Closed thisdotmatt closed 3 months ago
Hi @thisdotmatt thanks for the feedback, yeah this is something we're thinking about. I can definitely add a footnote to the website that provides a clarification on verified + open source.
Initially, we've been wanting to encourage submissions to the leaderboard. We're very happy with the activity, but it does potentially raise this question of whether the solutions are authentic.
So far, I'm fairly confident there hasn't been any instance of faked submissions. To back this up, here is a graphic showing (submissions X which instances they resolved). If there was a submission that simply ablated gold patches randomly to simulate resolved instances, I'd expect that row to look pretty scattered in terms of its resolves, but none of them seems to look like this.
https://x.com/jyangballin/status/1804212474121433375
We're currently thinking about whether there need to be any changes to the leaderboard submission criteria going forwards (e.g. if we get enough, separating the submissions by open source / verified). At this time, we're going to maintain our practice so far, but there may be some updates within the next 2 months.

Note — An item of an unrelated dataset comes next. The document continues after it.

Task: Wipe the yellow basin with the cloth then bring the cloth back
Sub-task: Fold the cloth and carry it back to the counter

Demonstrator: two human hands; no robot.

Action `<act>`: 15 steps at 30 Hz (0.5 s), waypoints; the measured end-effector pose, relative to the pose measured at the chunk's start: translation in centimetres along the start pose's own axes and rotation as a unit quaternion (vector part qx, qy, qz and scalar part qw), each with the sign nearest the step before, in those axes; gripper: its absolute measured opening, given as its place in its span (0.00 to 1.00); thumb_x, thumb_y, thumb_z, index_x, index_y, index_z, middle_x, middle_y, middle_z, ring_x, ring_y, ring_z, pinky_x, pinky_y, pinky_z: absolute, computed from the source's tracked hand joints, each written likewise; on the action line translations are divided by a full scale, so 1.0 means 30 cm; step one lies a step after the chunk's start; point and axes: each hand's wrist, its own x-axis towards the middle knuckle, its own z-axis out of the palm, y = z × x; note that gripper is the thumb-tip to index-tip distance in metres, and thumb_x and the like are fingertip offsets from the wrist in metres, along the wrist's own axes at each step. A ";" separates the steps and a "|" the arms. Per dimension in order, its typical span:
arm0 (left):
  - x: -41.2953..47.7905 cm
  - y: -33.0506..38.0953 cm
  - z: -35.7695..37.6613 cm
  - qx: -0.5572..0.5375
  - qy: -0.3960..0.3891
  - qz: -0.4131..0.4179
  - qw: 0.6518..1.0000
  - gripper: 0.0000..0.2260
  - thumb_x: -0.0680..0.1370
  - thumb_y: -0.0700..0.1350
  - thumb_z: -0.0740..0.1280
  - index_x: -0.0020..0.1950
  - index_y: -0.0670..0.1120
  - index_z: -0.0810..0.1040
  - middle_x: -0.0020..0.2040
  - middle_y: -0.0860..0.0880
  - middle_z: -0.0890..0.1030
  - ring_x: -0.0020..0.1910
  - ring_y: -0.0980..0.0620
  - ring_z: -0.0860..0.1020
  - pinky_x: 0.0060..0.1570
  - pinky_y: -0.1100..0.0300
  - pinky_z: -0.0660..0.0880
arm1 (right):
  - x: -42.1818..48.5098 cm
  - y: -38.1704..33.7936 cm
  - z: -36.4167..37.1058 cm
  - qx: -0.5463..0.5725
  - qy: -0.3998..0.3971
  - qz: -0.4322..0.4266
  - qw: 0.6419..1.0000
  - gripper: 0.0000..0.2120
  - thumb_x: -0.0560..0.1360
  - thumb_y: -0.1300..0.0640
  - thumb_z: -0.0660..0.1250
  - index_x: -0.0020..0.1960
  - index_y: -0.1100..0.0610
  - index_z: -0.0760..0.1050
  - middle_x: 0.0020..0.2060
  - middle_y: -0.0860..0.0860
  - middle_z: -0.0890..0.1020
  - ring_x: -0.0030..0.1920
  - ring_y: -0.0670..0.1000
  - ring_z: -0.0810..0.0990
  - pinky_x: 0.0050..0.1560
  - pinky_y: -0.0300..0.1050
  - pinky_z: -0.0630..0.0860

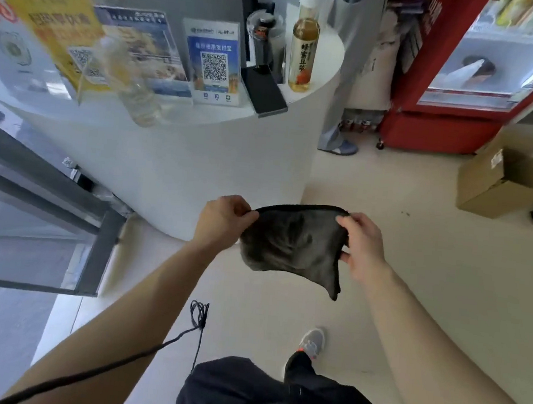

Thanks for raising this issue, it's an important one. If/when there's updates, I'll be sure to follow up here.
Just added a couple notes to the website that provides some clarification about what "verified" and "open" mean.
Thanks John, I appreciate the transparency and the update to the website. The graph you shared is very interesting - I look forward to seeing it filled up as the field develops.
Hello,
I expect that many people, including myself, are beginning to look to the leaderboard website as a resource. I noticed that a number of the highest-scoring solutions on the leaderboard are unverified (and just as many closed source). While I am encouraged that corporations and research groups alike are interested in this field, I wonder if this lack of distinction could lead to misinformation.
I believe the leaderboards should prioritize verified solutions, either by rank or by separating the two groups entirely. In addition, it would be helpful to outline the distinction on the front page of the website.